PROGETTO DI LEGGE - N. 3002




        Onorevoli Colleghi! - L'attuazione del decreto legge 15 marzo 2002, n. 63, convertito, con modificazioni, dalla legge 15 giugno 2002, n. 112, nella parte in cui disciplina la valorizzazione del patrimonio dello Stato ed il finanziamento delle infrastrutture (articoli 7 e 8), avrà certamente effetti di grande rilievo sia sotto il profilo quantitativo che qualitativo sul patrimonio pubblico di maggior interesse artistico, storico, ambientale e paesaggistico.
        Le problematiche conseguenti, già ampiamente evidenziate nel corso di tutta la discussione parlamentare del citato decreto legge n. 63 del 2002, e, da ultimo, oggetto del richiamo autorevole del Presidente della Repubblica in sede di promulgazione della legge di conversione, sono rese maggiormente evidenti da almeno due fattori:

            1) il primo fattore consiste nella sottovalutazione del rischio che gran parte del patrimonio artistico ed ambientale cosiddetto "minore", ma di grande rilevanza per le comunità che ne fruiscono, sia di fatto destinata alla privatizzazione e conseguentemente finisca con il perdere una destinazione pubblica che invece andrebbe confermata e resa ancora più pregnante;

            2) il secondo fattore è connesso alla struttura stessa del citato decreto-legge, la quale consente di trasferire, senza limite alcuno, il patrimonio immobiliare dello Stato, - anche quello di maggiore rilevanza artistica ed ambientale -, alla società "patrimonio dello Stato Spa", e da questa alla Società "Infrastrutture Spa", le quali società, si badi bene, agiscono con strutture e con regole di natura privatistica, con quello che ciò comporta, e, soprattutto, sono state istituite al fine di utilizzare i beni pubblici nel quadro di una attività volta al risanamento della finanza pubblica e, quindi, necessariamente, a liquidare il patrimonio immobiliare.

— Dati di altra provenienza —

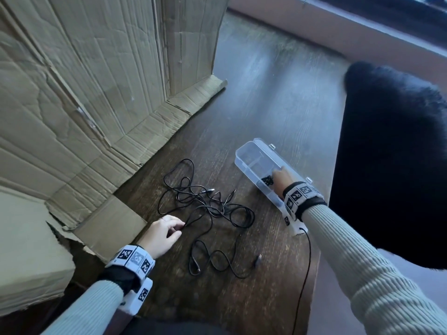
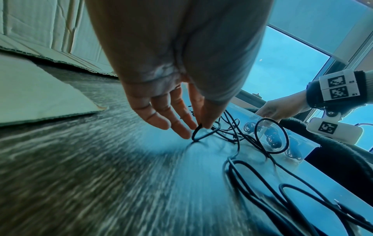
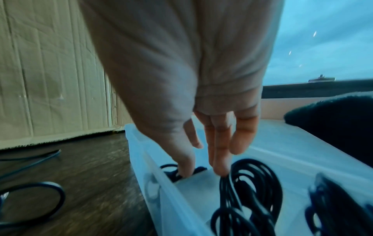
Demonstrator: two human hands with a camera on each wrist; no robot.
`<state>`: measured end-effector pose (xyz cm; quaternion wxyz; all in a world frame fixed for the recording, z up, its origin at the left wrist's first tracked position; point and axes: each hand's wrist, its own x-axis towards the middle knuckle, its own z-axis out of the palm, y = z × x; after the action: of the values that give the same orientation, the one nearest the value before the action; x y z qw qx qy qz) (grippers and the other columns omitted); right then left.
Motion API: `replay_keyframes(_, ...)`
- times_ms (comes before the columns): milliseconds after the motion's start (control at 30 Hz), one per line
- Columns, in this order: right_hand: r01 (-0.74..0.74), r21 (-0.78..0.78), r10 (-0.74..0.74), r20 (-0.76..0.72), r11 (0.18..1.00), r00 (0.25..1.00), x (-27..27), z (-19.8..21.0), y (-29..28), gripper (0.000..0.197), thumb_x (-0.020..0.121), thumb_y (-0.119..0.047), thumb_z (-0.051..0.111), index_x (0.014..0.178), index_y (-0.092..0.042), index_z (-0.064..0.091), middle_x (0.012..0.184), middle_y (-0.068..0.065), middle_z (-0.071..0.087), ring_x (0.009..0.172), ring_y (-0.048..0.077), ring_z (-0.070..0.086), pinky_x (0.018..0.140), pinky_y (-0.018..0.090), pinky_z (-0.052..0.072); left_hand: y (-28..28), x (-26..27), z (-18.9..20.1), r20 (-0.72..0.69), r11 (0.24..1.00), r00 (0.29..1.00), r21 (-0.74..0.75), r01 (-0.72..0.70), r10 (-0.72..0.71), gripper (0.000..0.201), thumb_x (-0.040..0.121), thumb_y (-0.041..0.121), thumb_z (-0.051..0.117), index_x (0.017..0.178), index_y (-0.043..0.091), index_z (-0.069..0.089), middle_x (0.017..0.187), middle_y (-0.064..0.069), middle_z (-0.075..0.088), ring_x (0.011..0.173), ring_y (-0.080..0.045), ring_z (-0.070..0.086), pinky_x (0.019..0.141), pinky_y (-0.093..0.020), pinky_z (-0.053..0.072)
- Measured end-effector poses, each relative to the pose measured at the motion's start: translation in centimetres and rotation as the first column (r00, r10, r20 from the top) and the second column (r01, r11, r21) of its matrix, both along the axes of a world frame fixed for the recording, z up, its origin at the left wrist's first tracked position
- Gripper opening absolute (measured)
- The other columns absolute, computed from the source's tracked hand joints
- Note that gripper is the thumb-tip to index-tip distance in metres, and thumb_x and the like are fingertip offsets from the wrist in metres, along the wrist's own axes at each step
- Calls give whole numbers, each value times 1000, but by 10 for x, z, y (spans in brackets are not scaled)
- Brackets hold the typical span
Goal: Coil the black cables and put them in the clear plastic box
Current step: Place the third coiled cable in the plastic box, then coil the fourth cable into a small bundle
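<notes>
Left hand point(image 1: 162, 234) grip pinching loose cable point(image 1: 205, 209); right hand point(image 1: 281, 179) fingers extended, touching coiled cable point(image 3: 250, 183) inside clear box point(image 1: 244, 160)

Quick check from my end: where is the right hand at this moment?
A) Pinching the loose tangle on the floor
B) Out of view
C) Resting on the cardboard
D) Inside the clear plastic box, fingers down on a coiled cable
D: the right hand reaches into the clear plastic box, fingertips on a coiled cable; the left hand pinches the loose cables.
</notes>
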<state>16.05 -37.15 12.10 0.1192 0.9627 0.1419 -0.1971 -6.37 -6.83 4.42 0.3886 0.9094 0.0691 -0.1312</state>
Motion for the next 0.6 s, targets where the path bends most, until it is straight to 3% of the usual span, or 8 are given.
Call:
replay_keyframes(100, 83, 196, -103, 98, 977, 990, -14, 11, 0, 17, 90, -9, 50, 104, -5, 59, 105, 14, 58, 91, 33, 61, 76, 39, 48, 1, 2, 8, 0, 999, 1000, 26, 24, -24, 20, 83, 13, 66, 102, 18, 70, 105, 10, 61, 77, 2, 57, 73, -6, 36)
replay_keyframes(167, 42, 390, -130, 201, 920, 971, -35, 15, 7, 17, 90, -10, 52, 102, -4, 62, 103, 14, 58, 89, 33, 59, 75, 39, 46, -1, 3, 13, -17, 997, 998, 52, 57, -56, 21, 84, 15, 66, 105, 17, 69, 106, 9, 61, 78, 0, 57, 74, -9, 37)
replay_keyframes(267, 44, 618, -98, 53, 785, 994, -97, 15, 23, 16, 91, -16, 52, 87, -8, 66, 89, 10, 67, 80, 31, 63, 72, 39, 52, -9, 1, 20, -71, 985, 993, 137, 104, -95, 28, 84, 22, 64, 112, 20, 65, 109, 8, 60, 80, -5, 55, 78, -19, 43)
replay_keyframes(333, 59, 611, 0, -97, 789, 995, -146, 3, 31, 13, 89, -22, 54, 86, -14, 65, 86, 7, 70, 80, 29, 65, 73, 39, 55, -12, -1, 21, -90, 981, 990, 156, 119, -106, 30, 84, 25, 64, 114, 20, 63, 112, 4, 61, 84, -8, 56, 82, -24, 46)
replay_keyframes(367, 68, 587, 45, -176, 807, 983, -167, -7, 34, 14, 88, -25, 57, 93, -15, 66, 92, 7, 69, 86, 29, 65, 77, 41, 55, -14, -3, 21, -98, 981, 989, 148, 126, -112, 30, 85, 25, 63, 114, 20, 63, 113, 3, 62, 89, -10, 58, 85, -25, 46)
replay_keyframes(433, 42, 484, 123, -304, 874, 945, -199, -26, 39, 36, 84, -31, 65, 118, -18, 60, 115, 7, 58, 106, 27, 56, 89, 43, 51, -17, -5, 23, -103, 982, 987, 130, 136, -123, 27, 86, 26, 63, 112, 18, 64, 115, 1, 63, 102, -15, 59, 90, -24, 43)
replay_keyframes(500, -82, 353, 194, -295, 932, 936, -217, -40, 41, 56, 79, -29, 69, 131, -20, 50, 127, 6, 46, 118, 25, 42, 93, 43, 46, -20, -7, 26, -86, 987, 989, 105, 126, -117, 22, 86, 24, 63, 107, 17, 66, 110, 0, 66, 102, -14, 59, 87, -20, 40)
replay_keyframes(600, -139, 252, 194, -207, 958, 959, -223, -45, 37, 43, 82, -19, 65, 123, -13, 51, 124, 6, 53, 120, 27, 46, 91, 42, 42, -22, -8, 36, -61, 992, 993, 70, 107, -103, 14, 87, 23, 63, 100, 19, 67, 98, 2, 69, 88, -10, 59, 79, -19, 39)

        Più attenzione merita poi il disposto dell'articolo 8 del citato decreto legge n. 63, del 2002, che consente alla società "Infrastrutture Spa" di utilizzare il patrimonio dello Stato per finanziare la realizzazione di opere pubbliche, destinando i beni ad essa trasferiti ad operazioni di garanzia ed anche "al soddisfacimento dei diritti (...) dei concedenti i finanziamenti (...)", il che significa cedendoli ai creditori insoddisfatti.

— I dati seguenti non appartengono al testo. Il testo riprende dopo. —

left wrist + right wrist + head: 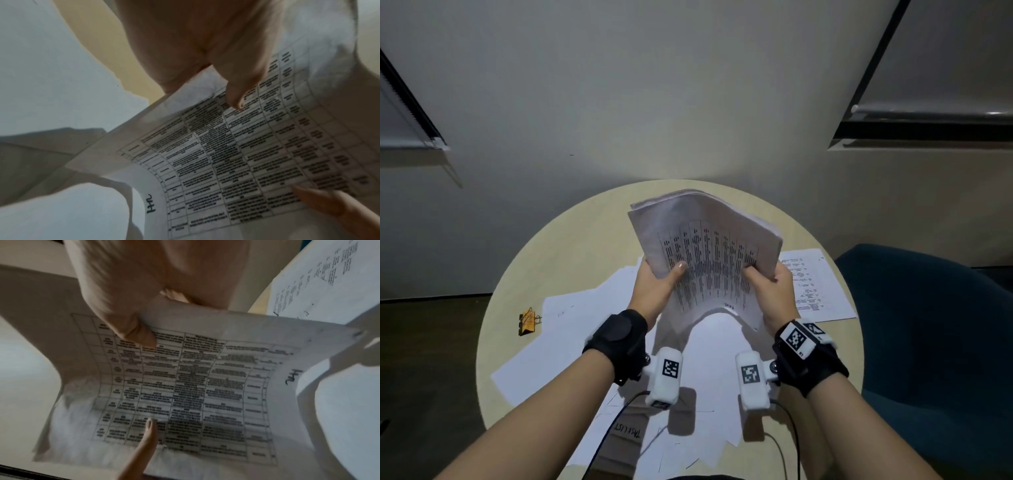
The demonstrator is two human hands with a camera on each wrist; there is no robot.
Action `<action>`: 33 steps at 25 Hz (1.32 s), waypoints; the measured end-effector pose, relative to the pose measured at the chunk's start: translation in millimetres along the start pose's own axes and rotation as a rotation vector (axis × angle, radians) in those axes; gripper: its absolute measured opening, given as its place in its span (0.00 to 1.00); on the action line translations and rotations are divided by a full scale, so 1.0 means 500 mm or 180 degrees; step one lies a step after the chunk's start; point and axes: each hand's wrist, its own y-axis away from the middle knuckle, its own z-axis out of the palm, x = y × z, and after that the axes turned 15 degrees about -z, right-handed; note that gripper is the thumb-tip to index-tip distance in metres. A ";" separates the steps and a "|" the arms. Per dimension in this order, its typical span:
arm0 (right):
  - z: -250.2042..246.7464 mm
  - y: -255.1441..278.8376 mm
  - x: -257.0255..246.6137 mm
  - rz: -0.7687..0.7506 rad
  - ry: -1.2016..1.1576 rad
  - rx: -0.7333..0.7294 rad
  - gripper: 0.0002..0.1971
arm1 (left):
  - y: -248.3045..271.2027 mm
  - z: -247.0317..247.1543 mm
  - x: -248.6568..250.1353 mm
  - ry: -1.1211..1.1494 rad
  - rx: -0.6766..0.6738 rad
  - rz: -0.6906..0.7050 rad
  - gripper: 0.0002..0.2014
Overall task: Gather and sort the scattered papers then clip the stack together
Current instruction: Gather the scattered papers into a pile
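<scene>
I see the round, pale wooden worktop [524, 274] set against a plain grey wall, with a dark teal upholstered chair [935, 325] just off its right edge. Loose white paper sheets [571, 329] lie scattered and overlapping over the middle and near part of the worktop, reaching toward the left edge. One printed white sheet with short lines of text [815, 284] lies flat near the right edge, partly behind my right wrist.

Above the centre of the worktop I hold a thick stack of white papers with a printed table on its facing page [705, 246], lifted clear of the surface and bowed, so its lower edge curls toward me. A short handwritten mark sits near that lower edge; I cannot read it.

My left hand [654, 291] grips the stack's left side, thumb pressed on the printed face and the other fingers behind the pages, hidden. My right hand [774, 291] grips the right side the same way, thumb curled on the front and the rest behind. Both wrists wear black straps carrying white camera blocks with square black-and-white markers.

A small gold-coloured metal binder clip [529, 321] rests on bare wood near the worktop's left edge, just beside the scattered sheets and well apart from both hands.
</scene>
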 end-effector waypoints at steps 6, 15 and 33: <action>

        E' evidente a tutti l'ampiezza del potere discrezionale attribuito alle due società, ed il pericolo connesso al suo incontrollato esercizio.
        A fronte degli interessi di grande rilevanza pubblica in gioco, ed a fronte del gravissimo pericolo per l'integrità del nostro patrimonio artistico ed ambientale, si impone quindi un controllo di altissimo livello che non può che essere ricondotto al Parlamento nella sua interezza.
        Con la presente proposta di legge si intende di conseguenza istituire una Commissione parlamentare analogamente a quanto già fatto in passato in altre materie, costituita da quindici deputati e da quindici senatori, avente compiti consultivi, di indirizzo e di controllo sulla dismissione del patrimonio pubblico.